Today's players should take a lesson from a piece of NFL history that was presented on television during the Rose Bowl Parade. In honoring Merlin Olsen as the first former pro football player to be named the parade's grand marshal, NBC showed films of the sort of play that earned him induction into the Pro Football Hall of Fame. Known for his sacking of quarterbacks, Olsen was seen in these clips performing his handiwork without delivering devastating blows. Olsen played with intensity and enthusiasm and yet was a fine example of a sportsman.

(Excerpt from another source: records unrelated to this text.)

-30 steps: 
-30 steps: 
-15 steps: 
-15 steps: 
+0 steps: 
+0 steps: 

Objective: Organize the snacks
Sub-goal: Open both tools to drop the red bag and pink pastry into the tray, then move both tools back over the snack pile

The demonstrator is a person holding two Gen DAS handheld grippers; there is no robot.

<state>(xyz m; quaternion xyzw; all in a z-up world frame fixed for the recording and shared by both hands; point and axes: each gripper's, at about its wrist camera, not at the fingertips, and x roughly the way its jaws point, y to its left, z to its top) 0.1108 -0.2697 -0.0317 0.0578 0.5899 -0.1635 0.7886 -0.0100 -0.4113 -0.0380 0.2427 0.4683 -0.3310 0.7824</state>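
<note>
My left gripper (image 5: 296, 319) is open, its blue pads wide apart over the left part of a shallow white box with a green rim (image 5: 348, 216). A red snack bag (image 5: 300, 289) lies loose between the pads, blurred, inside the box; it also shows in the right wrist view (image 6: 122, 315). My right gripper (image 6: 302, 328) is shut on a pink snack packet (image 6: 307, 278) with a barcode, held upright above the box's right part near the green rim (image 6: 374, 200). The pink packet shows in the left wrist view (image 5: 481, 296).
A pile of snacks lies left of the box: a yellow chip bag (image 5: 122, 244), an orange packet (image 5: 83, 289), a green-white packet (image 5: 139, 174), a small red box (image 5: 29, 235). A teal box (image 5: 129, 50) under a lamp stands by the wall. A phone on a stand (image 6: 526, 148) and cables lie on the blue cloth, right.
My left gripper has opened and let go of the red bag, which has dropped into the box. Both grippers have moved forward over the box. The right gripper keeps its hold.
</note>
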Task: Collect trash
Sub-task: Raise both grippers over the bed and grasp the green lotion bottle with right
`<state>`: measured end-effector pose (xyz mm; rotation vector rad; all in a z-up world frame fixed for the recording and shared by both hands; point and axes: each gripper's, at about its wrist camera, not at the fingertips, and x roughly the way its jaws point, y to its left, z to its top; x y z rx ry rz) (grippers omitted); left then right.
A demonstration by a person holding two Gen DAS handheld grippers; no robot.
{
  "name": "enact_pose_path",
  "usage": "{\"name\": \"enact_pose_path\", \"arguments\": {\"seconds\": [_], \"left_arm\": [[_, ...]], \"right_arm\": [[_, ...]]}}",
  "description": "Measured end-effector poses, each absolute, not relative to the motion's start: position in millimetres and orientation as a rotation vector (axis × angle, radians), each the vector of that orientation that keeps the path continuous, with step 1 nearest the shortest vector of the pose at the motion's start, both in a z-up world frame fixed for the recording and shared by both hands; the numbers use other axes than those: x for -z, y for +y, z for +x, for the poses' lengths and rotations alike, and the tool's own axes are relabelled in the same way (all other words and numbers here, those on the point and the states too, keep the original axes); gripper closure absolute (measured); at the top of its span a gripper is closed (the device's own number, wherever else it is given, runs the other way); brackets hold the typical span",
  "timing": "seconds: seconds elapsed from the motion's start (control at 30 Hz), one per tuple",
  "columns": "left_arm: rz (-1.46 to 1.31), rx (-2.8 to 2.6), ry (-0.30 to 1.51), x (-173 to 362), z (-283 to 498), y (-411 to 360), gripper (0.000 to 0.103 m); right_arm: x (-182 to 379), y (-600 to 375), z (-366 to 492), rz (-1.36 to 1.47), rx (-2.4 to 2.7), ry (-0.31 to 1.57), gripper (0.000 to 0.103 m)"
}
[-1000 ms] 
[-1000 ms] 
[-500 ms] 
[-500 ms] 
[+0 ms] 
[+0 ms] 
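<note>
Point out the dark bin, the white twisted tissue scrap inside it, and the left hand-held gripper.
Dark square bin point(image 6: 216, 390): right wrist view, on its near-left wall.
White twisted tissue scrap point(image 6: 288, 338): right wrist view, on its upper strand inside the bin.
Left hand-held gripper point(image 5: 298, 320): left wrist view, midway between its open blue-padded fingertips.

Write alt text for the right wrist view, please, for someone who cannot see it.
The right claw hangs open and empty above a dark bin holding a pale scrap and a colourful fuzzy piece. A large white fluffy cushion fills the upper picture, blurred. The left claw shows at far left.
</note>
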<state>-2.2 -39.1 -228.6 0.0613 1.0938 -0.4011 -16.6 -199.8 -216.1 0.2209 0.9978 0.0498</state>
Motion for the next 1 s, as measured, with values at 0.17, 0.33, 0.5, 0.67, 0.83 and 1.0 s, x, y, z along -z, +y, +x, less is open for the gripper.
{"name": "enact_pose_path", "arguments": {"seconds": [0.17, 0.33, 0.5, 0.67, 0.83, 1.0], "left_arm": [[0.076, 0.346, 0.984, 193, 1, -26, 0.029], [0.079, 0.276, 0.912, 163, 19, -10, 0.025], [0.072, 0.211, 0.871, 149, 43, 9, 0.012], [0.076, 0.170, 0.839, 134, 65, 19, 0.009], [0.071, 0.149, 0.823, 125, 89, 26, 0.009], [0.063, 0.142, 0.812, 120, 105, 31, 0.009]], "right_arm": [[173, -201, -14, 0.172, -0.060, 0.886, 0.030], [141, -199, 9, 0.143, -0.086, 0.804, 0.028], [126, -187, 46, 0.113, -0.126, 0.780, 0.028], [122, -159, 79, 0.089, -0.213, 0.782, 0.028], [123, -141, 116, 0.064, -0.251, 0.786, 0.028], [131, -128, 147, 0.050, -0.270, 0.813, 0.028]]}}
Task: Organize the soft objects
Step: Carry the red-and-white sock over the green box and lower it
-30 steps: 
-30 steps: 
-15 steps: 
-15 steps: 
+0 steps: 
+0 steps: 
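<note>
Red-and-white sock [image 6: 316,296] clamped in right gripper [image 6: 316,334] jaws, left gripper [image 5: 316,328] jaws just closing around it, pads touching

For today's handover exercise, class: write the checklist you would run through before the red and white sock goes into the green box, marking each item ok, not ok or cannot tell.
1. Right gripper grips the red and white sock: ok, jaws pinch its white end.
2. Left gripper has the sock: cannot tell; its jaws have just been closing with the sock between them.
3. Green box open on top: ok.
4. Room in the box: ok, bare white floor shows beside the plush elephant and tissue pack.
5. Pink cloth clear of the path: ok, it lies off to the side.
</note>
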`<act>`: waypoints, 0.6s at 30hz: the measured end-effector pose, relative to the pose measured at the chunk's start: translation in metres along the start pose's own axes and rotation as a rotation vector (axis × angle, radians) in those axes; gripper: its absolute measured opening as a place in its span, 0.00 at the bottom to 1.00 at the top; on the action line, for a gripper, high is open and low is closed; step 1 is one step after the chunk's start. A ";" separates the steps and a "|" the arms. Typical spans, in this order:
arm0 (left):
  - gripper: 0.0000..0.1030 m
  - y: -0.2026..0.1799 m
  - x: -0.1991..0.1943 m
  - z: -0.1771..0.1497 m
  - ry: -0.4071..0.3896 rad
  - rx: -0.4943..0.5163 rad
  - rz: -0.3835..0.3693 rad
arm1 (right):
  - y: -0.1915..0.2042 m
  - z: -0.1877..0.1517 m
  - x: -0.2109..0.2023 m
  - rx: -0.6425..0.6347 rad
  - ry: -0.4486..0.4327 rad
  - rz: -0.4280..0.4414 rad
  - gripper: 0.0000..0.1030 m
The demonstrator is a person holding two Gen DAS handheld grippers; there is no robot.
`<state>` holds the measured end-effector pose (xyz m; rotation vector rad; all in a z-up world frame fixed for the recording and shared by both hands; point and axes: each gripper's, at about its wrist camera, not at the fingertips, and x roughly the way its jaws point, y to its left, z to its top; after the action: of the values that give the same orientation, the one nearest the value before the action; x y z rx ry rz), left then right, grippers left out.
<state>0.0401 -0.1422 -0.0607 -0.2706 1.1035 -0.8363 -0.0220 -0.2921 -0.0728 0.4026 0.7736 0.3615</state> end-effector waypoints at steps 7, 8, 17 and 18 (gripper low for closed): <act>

In his role as a TV commentator, he often speaks out against the unnecessary violence seen too often today.

Before it's too late, Gastineau and his like should reexamine their purpose and style of play. Pro football doesn't need another Darryl Stingley incident. The league and field officials should adopt a tougher stance against those who think late hits are part of the game.
STEVE HASSELBECK
Lisle, Ill.

JOHAN KRIEK
Sir:
Why did you elevate 12th-ranked tennis player Johan Kriek to star status by featuring him (I'm an Animal Out There, Jan. 17)? To make light of his reprehensible court conduct and present him as a model of a successful superathlete is unworthy of your magazine. As for the classic Kriek Tank—in any other sport, tanking is called throwing the match or fight or game. In my dictionary that's defined as cheating.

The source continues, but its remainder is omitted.